Jiang Zemin decided in 1999 that Xinjiang needed to be more closely connected to the rest of the country (Clarke, 2015). China’s “Go West” strategy, launched shortly before the country’s entry into the World Trade Organization in 2001, was set up to combat the issues in the western provinces, and has shown some successes: total GDP for the western regions reportedly grew from 1.66 trillion yuan in 2000, to 3.33 trillion in 2005 (Xinhua, 2006). However, many raise questions over who such investments really reward as there is seen to be little benefit for the indigenous Uyghur population (Chang, 2014).

Investments are continuing apace in Xinjiang, with plans to spend 160 billion yuan on infrastructure construction, 80 billion on industrial projects and 66.5 billion on social causes in the province in 2016 alone (China Daily, 2016).

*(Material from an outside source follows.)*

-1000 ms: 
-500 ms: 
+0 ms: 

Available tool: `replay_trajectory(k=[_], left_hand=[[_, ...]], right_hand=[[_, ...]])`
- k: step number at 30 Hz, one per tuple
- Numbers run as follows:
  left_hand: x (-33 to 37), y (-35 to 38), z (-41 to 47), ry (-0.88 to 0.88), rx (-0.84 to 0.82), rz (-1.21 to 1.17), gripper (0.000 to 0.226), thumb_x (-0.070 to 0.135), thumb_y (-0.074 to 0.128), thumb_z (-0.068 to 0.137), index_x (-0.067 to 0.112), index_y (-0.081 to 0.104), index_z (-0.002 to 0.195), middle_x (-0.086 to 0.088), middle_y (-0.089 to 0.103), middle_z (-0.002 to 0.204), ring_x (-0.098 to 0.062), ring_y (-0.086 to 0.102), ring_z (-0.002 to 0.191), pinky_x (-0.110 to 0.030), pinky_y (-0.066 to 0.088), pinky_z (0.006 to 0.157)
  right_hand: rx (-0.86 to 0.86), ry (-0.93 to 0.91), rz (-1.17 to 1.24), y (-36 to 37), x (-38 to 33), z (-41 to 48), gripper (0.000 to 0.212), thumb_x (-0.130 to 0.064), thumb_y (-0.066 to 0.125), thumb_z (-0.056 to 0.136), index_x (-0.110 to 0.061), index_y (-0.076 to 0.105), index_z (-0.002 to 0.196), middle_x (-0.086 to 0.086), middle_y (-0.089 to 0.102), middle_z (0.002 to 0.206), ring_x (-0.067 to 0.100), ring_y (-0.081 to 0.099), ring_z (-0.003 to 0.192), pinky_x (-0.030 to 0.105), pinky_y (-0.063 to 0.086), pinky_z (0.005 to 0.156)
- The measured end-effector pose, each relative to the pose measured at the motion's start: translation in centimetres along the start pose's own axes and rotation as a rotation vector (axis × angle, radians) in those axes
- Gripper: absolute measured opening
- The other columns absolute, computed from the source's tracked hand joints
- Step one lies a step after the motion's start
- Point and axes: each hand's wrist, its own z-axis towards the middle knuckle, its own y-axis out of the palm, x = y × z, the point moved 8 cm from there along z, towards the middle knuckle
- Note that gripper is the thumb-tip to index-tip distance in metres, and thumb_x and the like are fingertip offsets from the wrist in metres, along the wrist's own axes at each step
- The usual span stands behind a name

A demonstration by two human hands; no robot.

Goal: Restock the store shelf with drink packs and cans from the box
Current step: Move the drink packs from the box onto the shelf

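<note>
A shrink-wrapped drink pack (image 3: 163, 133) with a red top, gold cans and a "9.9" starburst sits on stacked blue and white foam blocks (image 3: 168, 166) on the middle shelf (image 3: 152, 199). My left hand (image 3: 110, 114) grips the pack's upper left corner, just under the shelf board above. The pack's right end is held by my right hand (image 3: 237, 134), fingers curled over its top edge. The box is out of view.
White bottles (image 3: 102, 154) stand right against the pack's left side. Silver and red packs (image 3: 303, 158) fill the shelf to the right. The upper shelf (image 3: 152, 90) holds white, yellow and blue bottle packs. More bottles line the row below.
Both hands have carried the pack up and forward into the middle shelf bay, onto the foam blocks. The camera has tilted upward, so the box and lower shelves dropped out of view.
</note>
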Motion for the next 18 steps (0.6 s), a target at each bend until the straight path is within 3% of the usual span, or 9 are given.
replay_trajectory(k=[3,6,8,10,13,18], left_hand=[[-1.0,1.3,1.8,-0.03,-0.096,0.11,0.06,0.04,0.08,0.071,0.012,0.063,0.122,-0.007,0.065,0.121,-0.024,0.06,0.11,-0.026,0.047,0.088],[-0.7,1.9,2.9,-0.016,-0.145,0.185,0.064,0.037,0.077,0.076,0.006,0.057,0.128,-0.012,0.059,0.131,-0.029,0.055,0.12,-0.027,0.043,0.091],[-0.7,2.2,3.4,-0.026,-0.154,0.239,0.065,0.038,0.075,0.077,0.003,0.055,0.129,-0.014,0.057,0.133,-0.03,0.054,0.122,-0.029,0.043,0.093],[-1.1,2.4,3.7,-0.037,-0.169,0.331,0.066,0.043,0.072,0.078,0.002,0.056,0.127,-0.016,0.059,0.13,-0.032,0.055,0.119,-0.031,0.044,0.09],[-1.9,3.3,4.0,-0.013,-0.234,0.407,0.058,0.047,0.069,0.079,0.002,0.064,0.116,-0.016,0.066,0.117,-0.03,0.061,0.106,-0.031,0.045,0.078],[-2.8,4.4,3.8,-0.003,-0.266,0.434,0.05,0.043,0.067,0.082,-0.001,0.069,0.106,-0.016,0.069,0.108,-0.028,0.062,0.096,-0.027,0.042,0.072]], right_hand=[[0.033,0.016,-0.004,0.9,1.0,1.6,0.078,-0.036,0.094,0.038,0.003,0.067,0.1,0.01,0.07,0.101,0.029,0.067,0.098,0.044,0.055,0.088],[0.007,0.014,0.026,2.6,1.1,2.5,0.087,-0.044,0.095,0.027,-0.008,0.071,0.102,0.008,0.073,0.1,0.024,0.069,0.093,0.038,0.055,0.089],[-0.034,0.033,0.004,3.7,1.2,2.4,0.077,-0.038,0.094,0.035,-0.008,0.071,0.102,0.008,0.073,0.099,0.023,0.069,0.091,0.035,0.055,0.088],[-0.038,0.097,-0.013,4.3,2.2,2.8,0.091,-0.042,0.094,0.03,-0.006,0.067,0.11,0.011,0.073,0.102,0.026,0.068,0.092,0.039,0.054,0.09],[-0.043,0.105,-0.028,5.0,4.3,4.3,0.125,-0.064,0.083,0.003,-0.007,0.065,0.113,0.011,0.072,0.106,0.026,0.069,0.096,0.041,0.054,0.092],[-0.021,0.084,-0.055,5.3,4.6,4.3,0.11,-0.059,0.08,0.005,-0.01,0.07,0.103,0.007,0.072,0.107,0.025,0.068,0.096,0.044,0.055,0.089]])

A high-speed rail link was also recently opened between Urumqi in Xinjiang and Lanzhou in Gansu province (China International Travel Service, 2016).

Given the amount of promotion that has gone into the new Silk Road initiative, how omnipresent that promotion has been throughout China and that it is so very strongly associated with Xi Jinping personally, it is apparent that China is very confident in its ability to make it work, or else such a potential loss of face and public confidence would never be risked. However, a wide variety of very challenging obstacles lie in its path. From the tough terrain of mountainous Central Asia, to terrorism, to a lack of support for increasing China’s strength from numerous big players, a testing road certainly lies ahead.